Por isso, temos como papel fundamental reivindicar os direitos das famílias que já enfrentam diariamente as consequências das mudanças climáticas e, de acordo com Renata, já é possível identificar que as crianças são as mais afetadas. “Secas, enchentes, calor extremo e falta de alimentos não são “problemas do futuro”, são realidades que muitas das famílias que acompanhamos enfrentam hoje”, pontua. Dessa forma, políticas públicas para barrar essas consequências são mais do que necessárias.

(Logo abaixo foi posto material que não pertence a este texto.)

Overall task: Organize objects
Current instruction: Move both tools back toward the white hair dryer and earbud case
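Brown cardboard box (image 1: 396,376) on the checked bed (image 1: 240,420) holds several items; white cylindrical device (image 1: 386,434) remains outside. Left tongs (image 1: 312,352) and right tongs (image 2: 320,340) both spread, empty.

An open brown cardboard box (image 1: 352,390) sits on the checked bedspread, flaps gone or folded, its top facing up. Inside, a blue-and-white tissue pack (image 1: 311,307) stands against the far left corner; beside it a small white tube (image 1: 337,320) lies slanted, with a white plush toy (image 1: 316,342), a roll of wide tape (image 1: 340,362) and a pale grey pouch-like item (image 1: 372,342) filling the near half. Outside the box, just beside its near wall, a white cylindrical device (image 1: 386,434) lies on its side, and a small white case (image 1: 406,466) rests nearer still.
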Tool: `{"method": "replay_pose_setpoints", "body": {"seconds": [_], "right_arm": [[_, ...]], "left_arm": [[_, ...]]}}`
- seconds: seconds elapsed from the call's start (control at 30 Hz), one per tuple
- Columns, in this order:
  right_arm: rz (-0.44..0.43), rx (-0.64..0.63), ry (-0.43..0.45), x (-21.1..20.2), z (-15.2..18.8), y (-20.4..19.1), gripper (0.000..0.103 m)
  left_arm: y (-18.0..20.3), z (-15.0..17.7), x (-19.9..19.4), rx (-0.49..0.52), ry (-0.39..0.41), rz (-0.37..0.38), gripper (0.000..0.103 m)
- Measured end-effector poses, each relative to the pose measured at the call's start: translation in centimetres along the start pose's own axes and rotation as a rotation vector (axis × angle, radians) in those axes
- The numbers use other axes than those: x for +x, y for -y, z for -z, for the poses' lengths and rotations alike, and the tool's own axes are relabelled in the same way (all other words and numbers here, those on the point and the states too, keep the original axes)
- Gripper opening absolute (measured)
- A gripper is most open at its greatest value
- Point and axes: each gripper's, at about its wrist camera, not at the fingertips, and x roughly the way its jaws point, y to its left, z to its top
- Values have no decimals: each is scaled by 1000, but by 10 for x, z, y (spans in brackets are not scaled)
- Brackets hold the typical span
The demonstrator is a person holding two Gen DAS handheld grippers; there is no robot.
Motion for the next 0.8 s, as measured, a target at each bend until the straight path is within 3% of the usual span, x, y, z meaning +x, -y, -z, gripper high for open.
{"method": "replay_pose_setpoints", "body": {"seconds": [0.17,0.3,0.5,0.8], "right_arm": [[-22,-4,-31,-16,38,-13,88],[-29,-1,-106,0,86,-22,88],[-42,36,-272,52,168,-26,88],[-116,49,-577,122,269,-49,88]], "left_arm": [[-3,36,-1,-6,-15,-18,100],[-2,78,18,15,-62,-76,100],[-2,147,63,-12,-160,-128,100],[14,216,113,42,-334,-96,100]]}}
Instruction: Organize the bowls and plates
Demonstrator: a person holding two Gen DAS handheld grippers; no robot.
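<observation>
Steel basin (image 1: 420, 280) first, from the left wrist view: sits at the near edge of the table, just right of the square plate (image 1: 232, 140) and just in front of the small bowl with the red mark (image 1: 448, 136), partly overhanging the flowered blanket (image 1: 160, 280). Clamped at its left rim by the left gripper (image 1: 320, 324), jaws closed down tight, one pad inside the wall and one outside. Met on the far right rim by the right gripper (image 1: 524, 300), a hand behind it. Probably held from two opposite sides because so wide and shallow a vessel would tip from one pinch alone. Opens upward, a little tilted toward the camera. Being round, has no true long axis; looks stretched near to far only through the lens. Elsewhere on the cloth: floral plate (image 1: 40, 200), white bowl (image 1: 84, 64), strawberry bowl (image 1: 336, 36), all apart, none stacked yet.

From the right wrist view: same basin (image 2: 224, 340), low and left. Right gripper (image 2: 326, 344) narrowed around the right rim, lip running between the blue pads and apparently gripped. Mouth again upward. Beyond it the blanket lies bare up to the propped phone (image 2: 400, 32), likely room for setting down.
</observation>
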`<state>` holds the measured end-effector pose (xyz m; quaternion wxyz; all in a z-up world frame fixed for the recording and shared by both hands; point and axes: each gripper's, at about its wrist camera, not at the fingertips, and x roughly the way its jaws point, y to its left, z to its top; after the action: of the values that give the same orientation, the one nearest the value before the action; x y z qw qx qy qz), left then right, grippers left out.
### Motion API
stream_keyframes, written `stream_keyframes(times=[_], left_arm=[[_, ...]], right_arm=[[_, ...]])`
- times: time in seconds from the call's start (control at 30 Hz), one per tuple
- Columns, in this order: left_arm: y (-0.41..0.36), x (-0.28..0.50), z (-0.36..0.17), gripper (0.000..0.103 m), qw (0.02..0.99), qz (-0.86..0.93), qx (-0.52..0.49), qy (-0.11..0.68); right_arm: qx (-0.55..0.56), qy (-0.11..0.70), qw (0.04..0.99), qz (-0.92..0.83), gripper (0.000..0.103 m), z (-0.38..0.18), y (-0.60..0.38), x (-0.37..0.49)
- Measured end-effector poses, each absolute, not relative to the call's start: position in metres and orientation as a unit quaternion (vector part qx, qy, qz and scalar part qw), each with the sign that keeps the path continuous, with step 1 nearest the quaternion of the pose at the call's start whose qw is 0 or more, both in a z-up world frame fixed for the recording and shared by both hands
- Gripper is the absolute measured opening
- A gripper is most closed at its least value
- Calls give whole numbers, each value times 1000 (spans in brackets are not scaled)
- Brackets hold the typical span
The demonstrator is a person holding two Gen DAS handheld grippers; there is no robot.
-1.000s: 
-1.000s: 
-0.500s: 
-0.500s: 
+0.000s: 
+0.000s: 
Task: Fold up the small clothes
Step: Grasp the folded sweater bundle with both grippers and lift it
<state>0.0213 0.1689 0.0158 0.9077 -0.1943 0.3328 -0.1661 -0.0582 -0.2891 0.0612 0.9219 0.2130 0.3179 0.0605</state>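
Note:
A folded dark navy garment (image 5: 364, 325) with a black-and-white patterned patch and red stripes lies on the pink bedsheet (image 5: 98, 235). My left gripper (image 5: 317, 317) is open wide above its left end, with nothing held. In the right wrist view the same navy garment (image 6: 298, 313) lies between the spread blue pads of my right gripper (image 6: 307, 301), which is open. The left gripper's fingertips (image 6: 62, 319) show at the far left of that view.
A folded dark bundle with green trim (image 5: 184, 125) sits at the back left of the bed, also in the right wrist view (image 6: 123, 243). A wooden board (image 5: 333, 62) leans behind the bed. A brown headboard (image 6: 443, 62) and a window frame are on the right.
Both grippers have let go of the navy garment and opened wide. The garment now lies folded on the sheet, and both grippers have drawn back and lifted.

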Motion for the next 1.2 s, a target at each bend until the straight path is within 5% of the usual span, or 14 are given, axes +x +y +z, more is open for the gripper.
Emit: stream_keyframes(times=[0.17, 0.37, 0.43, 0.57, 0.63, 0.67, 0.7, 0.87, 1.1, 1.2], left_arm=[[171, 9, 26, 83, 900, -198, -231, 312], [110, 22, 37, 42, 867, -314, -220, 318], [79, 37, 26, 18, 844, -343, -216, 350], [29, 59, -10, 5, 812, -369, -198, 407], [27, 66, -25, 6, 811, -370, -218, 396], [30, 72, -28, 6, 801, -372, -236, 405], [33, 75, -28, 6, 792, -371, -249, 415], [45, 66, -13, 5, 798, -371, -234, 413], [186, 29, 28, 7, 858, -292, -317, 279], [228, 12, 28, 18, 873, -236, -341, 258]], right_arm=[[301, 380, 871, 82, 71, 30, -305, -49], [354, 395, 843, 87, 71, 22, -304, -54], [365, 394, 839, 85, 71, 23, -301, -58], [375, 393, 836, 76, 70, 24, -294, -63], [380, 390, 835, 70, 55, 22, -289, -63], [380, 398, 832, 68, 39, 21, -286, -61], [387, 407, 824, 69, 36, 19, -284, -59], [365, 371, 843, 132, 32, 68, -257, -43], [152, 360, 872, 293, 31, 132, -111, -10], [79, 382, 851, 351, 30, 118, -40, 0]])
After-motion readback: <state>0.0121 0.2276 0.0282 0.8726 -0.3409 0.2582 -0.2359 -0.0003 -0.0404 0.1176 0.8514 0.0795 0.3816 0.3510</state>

O poder público como agente da mudança

Por meio da Política Nacional de Educação Ambiental, ficaram definidas algumas políticas públicas para garantir que os brasileiros tenham acesso à educação ambiental para construir, coletivamente, valores sociais, conhecimentos, habilidades, atitudes e competências voltadas para a conservação do meio ambiente, essencial à sadia qualidade de vida e sua sustentabilidade.

Hoje o Projeto de Lei 2225/2024, propõe a criação do Marco Legal Criança e Natureza, que dispõe de políticas e instrumentos para que todas as crianças e adolescentes possam conhecer, experimentar e criar um vínculo com a natureza. Essa é uma das iniciativas apoiadas por instituições de proteção à infância.

Mas, apesar disso, o Brasil ainda tem muito o que avançar. Maria Isabel analisa que as políticas públicas devem ir além da prevenção, e atuar também como uma base de adaptação às mudanças climáticas. Para ela, a escola tem um papel fundamental de suprir a carência das crianças em relação à natureza e também disseminar boas práticas relacionadas à adaptação climática. 

“A gente precisa adaptar as cidades às mudanças, porque as mudanças climáticas, elas não vão deixar de acontecer no curto prazo. O calor vai continuar chegando cada vez mais forte, a poluição, as chuvas. A gente precisa pensar em adaptação e as escolas podem estar no centro desse esforço”, ressalta.